Blinking Characteristic Typical Human Behavior Potential Deepfake Artifact
Rate 15-20 times/minute, variable < 5 times/minute or excessively high rate
Periodicity Stochastic (somewhat random) Highly regular, clockwork-like intervals
Duration 100-400 milliseconds Unnaturally fast “glitches” or overly long “sleepy” blinks
Synchronization Both eyes blink in near-perfect sync Asynchronous blinking or partial “half-blinks”

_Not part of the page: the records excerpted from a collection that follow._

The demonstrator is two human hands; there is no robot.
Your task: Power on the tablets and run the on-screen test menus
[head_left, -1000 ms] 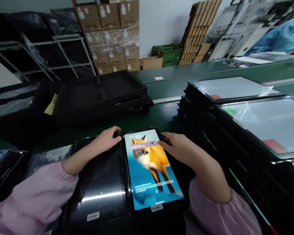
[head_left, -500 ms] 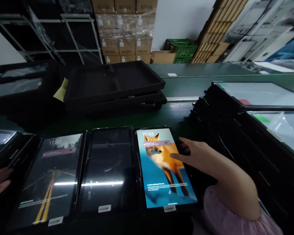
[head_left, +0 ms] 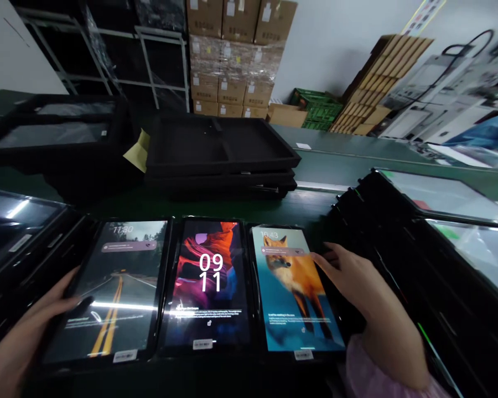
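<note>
Three lit tablets lie side by side in front of me. The left tablet shows a road, the middle tablet a red and purple pattern with the digits 09 11, the right tablet a fox. My left hand rests on the left edge of the road tablet, thumb on its screen. Open and empty, my right hand lies at the right edge of the fox tablet, fingertips touching its upper right side.
Stacked black trays stand behind the tablets on the green bench. A tall pile of tablets in trays with film rises at the right. More dark tablets lie at the left. Cardboard boxes line the back wall.
The middle tablet's screen has lit up. My left hand left the fox tablet's top and went to the road tablet's left edge. The view has swung left.
</note>
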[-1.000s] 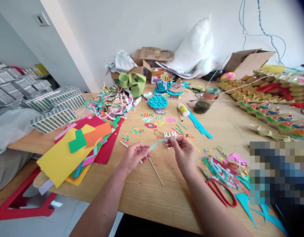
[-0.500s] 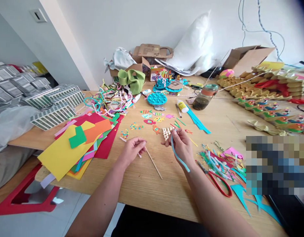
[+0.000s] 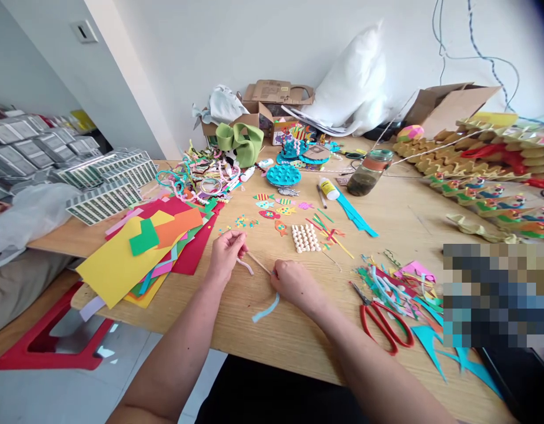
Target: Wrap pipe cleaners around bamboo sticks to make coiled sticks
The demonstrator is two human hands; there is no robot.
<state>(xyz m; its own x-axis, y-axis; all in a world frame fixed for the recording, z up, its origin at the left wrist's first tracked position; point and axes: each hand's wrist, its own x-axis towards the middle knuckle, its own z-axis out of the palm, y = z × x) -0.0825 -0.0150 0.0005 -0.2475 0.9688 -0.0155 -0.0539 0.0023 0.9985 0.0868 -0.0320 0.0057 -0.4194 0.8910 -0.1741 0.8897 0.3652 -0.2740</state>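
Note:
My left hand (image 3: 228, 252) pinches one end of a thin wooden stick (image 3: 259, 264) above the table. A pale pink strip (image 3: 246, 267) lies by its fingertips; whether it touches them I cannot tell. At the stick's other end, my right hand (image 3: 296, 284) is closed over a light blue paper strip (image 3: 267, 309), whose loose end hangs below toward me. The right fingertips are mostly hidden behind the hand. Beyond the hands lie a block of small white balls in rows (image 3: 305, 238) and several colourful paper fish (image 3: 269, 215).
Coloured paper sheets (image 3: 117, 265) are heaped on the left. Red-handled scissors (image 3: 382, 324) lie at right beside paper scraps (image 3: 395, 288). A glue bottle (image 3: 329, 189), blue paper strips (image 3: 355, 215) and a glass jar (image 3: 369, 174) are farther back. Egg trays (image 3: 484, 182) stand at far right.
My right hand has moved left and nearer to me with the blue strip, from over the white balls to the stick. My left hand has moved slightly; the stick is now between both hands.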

3. The Absence of Micro-expressions

Beyond broad emotions, human faces exhibit constant, subtle, and involuntary muscle movements known as micro-expressions. A genuine smile (a “Duchenne smile”) involves not just the mouth but also the muscles around the eyes (orbicularis oculi). These are incredibly difficult to fake consciously and are often absent in synthesized faces.

The Deepfake Tell: A deepfake might show a wide smile, but the skin around the eyes remains static and lifeless. The model has learned the shape of a smile but not the underlying muscular mechanics. This leads to an expression that feels “put on” or “plastic,” contributing to the uncanny valley effect.

Red Team Implications and Counter-Techniques

As a red teamer, your job isn’t just to find flaws; it’s to understand how to build more resilient attacks. When targeting systems that use physiological analysis, consider these vectors:

  • Signal Injection: Can you create a deepfake that spoofs these signals? For rPPG, this would involve adding a low-amplitude, periodic color oscillation to facial regions. The challenge is making the signal’s frequency and variance appear natural and responsive to the video’s context.
  • Leveraging Compression: These subtle signals are the first casualties of aggressive video compression. By delivering your deepfake in a lower-quality format (as is common on social media), you can effectively destroy the evidence a detector is looking for. This is an attack on the pre-processing pipeline of the detection system.
  • Detector Evasion: If you know a system is looking for heart rates between 50-120 BPM, you could inject a signal outside this range or a chaotic signal with no clear dominant frequency, potentially confusing the algorithm.

A Glimpse Under the Hood: PPG Extraction Pseudocode

This simplified pseudocode illustrates the core logic of extracting a heart rate signal from a video stream.

function extract_rPPG(video_frames, face_roi_coords, fps):
    # 1. Isolate the green channel intensity over time
    green_signal = []
    for frame in video_frames:
        roi = get_region(frame, face_roi_coords)
        green_mean = average(roi.green_channel)
        green_signal.append(green_mean)

    # 2. Detrend the signal to remove lighting changes
    detrended_signal = detrend(green_signal)

    # 3. Apply a bandpass filter for plausible heart rates (e.g., 0.7-3 Hz)
    filtered_signal = bandpass_filter(detrended_signal, low=0.7, high=3, fps=fps)

    # 4. Use Fast Fourier Transform to find the dominant frequency
    fft_result = fft(filtered_signal)
    dominant_freq_hz = find_peak_frequency(fft_result, fps)

    # 5. Convert frequency to Beats Per Minute (BPM)
    heart_rate_bpm = dominant_freq_hz * 60
    
    return heart_rate_bpm
                

Ultimately, physiological analysis serves as a powerful reminder that while AI can generate a convincing image, generating a convincing imitation of life is a far more complex challenge. It shifts the battlefield from visual forensics to biological and statistical forensics, opening up a new front in the war against sophisticated digital forgeries.